(Source records)
* * *

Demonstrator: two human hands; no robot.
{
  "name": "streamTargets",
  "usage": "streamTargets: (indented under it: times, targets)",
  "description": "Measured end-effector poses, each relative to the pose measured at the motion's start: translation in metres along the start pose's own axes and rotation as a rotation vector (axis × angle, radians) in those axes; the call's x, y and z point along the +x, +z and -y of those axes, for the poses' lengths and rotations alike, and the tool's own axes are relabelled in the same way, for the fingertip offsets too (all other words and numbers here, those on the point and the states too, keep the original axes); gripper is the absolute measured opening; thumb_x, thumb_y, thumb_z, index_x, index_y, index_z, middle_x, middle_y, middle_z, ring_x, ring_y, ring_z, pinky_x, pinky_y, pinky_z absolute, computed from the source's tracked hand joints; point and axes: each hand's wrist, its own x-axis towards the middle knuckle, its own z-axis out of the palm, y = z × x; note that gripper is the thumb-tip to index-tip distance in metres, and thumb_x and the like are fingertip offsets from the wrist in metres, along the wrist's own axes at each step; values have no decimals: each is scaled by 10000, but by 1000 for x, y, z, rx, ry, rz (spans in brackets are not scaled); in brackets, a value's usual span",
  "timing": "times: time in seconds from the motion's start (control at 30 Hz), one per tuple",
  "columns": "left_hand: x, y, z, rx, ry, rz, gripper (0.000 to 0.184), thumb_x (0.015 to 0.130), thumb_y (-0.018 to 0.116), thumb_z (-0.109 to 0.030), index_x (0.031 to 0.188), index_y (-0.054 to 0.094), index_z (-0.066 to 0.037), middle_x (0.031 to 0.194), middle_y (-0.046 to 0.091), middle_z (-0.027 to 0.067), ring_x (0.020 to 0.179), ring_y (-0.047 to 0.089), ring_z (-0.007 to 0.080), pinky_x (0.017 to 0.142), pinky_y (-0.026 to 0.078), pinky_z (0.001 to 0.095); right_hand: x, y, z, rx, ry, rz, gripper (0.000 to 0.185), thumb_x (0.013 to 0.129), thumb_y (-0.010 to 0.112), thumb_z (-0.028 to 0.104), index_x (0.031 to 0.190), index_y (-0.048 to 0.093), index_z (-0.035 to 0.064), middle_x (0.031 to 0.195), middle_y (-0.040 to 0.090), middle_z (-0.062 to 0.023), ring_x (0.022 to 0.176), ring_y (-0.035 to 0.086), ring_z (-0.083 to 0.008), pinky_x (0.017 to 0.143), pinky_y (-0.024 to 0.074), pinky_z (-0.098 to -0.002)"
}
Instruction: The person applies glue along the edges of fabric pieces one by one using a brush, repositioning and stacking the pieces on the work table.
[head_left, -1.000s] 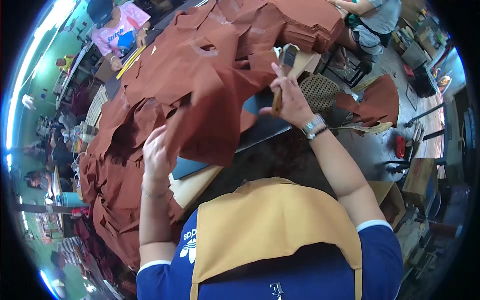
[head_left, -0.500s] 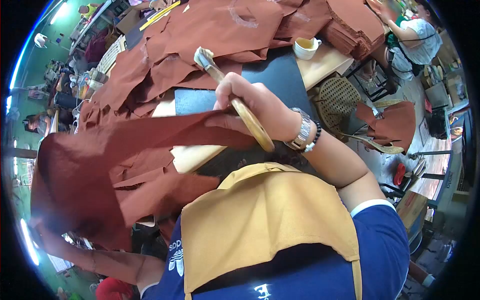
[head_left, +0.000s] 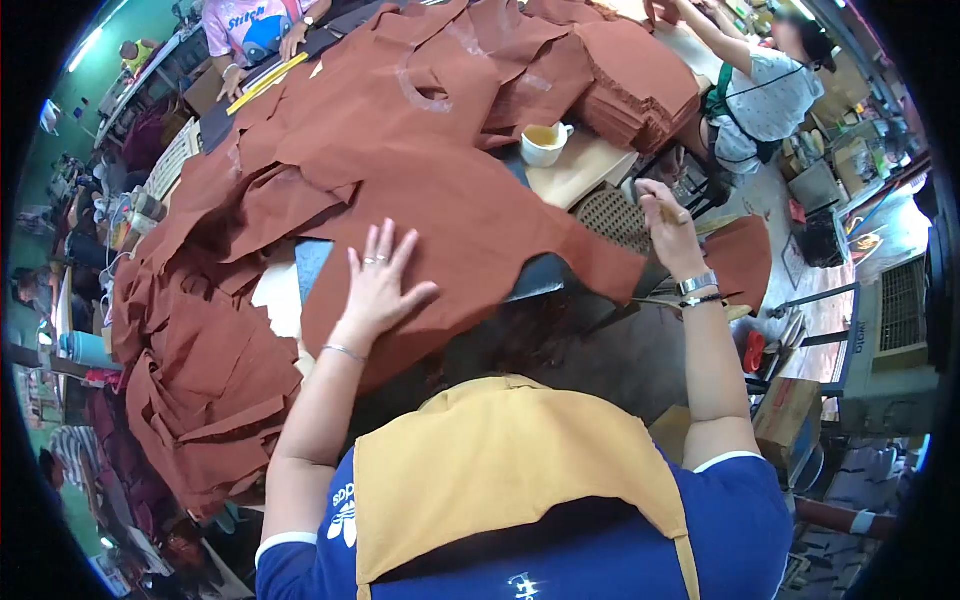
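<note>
My left hand (head_left: 378, 285) lies flat, fingers spread, on a large reddish-brown sheet (head_left: 450, 230), leather or cloth. That sheet is spread over the worktable and covers most of a dark board (head_left: 535, 278). Off to the right, my right hand (head_left: 672, 225) is raised and closed around a brush (head_left: 630, 191), most of whose handle is hidden by the fingers. Just below that hand is the right corner of the sheet. Behind the sheet stands a white cup (head_left: 543, 147) with yellowish liquid in it.
More brown pieces (head_left: 220, 370) are heaped at the left, with a thick stack (head_left: 640, 85) at the back. One person (head_left: 255, 30) works across the table; another (head_left: 770, 90) works at the right. A woven chair (head_left: 610, 215) stands by the table's right edge.
The sheet was lifted and stretched between my hands; now it is laid across the table. My left hand came in from the far left onto it. My right hand moved right with the brush.
</note>
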Motion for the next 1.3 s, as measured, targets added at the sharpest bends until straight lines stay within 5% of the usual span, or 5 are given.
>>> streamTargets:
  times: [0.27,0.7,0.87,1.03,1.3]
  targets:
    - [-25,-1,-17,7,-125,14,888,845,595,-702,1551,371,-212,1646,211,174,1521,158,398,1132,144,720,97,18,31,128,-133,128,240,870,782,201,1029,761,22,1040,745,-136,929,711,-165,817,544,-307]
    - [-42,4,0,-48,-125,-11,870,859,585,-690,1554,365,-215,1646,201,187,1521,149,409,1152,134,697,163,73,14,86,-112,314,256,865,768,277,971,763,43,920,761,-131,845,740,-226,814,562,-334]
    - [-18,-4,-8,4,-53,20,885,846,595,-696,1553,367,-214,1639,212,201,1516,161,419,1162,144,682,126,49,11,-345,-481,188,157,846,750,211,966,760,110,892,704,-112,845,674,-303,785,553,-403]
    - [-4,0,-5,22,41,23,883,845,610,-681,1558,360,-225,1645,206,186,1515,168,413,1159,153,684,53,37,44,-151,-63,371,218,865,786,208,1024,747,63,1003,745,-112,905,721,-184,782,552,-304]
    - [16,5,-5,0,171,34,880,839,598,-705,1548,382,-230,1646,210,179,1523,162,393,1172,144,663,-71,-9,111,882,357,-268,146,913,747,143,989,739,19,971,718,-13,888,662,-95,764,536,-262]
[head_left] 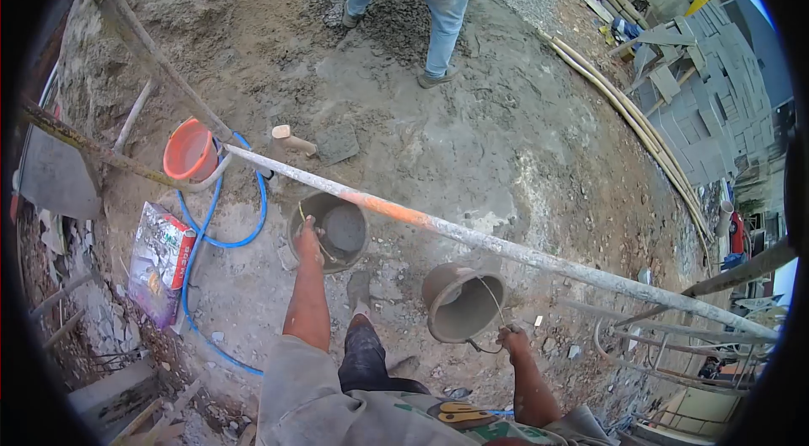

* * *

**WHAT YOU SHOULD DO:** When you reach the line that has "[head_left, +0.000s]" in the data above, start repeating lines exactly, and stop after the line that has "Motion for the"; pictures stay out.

**RESPONSE BOX:**
[head_left, +0.000s] 
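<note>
My left hand (head_left: 378, 285) lies flat, fingers spread, on a large reddish-brown sheet (head_left: 450, 230), leather or cloth. That sheet is spread over the worktable and covers most of a dark board (head_left: 535, 278). Off to the right, my right hand (head_left: 672, 225) is raised and closed around a brush (head_left: 630, 191), most of whose handle is hidden by the fingers. Just below that hand is the right corner of the sheet. Behind the sheet stands a white cup (head_left: 543, 147) with yellowish liquid in it.
More brown pieces (head_left: 220, 370) are heaped at the left, with a thick stack (head_left: 640, 85) at the back. One person (head_left: 255, 30) works across the table; another (head_left: 770, 90) works at the right. A woven chair (head_left: 610, 215) stands by the table's right edge.
The sheet was lifted and stretched between my hands; now it is laid across the table. My left hand came in from the far left onto it. My right hand moved right with the brush.
</note>
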Motion for the next 1.3 s, as measured, targets added at the sharpest bends until straight lines stay within 5% of the usual span, or 5 are given.

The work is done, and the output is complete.